== Data provided

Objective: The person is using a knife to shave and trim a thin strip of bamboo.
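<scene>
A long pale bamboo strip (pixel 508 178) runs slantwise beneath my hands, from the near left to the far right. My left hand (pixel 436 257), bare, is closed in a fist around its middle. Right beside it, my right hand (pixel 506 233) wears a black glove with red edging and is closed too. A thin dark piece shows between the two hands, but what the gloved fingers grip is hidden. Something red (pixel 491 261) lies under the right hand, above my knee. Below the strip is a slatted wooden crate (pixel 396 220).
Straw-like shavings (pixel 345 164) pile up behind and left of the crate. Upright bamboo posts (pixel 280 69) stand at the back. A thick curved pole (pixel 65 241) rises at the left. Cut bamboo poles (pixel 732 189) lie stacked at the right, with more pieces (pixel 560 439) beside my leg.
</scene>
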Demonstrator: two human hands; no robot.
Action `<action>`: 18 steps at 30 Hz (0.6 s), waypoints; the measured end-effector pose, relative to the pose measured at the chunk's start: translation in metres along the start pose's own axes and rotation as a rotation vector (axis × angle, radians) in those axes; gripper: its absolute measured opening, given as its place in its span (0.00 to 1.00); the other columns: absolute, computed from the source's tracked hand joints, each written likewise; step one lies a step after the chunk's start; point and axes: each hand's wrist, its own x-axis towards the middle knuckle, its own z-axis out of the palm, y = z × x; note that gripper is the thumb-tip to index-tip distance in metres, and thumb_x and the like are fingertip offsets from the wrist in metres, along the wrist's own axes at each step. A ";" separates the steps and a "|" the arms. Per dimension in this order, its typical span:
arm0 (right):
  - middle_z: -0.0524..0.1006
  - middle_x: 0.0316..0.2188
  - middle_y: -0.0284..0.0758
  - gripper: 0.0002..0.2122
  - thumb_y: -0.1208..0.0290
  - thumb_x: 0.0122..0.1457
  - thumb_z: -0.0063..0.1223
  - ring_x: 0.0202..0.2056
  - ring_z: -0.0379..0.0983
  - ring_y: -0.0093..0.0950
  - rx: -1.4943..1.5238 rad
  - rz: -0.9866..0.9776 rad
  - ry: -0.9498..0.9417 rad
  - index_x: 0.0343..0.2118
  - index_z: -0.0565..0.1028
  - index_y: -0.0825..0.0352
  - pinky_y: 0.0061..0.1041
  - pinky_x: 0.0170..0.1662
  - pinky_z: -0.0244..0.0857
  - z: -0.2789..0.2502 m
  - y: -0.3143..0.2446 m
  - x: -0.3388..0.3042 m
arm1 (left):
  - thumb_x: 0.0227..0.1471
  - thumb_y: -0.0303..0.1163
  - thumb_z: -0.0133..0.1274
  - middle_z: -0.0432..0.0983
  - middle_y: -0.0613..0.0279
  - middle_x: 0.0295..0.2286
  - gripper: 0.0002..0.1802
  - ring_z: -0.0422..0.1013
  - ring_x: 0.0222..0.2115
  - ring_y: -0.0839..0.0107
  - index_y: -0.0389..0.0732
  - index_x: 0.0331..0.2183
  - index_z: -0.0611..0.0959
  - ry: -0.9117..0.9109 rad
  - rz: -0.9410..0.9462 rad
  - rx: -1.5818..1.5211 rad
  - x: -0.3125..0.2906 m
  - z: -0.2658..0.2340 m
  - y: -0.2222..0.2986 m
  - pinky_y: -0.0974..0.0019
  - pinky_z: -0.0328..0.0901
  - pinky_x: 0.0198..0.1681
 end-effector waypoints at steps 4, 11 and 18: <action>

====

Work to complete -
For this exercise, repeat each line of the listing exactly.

Answer -
Objective: The person is using a knife to shave and trim a thin strip of bamboo.
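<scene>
A long pale bamboo strip (pixel 508 178) runs slantwise beneath my hands, from the near left to the far right. My left hand (pixel 436 257), bare, is closed in a fist around its middle. Right beside it, my right hand (pixel 506 233) wears a black glove with red edging and is closed too. A thin dark piece shows between the two hands, but what the gloved fingers grip is hidden. Something red (pixel 491 261) lies under the right hand, above my knee. Below the strip is a slatted wooden crate (pixel 396 220).
Straw-like shavings (pixel 345 164) pile up behind and left of the crate. Upright bamboo posts (pixel 280 69) stand at the back. A thick curved pole (pixel 65 241) rises at the left. Cut bamboo poles (pixel 732 189) lie stacked at the right, with more pieces (pixel 560 439) beside my leg.
</scene>
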Demonstrator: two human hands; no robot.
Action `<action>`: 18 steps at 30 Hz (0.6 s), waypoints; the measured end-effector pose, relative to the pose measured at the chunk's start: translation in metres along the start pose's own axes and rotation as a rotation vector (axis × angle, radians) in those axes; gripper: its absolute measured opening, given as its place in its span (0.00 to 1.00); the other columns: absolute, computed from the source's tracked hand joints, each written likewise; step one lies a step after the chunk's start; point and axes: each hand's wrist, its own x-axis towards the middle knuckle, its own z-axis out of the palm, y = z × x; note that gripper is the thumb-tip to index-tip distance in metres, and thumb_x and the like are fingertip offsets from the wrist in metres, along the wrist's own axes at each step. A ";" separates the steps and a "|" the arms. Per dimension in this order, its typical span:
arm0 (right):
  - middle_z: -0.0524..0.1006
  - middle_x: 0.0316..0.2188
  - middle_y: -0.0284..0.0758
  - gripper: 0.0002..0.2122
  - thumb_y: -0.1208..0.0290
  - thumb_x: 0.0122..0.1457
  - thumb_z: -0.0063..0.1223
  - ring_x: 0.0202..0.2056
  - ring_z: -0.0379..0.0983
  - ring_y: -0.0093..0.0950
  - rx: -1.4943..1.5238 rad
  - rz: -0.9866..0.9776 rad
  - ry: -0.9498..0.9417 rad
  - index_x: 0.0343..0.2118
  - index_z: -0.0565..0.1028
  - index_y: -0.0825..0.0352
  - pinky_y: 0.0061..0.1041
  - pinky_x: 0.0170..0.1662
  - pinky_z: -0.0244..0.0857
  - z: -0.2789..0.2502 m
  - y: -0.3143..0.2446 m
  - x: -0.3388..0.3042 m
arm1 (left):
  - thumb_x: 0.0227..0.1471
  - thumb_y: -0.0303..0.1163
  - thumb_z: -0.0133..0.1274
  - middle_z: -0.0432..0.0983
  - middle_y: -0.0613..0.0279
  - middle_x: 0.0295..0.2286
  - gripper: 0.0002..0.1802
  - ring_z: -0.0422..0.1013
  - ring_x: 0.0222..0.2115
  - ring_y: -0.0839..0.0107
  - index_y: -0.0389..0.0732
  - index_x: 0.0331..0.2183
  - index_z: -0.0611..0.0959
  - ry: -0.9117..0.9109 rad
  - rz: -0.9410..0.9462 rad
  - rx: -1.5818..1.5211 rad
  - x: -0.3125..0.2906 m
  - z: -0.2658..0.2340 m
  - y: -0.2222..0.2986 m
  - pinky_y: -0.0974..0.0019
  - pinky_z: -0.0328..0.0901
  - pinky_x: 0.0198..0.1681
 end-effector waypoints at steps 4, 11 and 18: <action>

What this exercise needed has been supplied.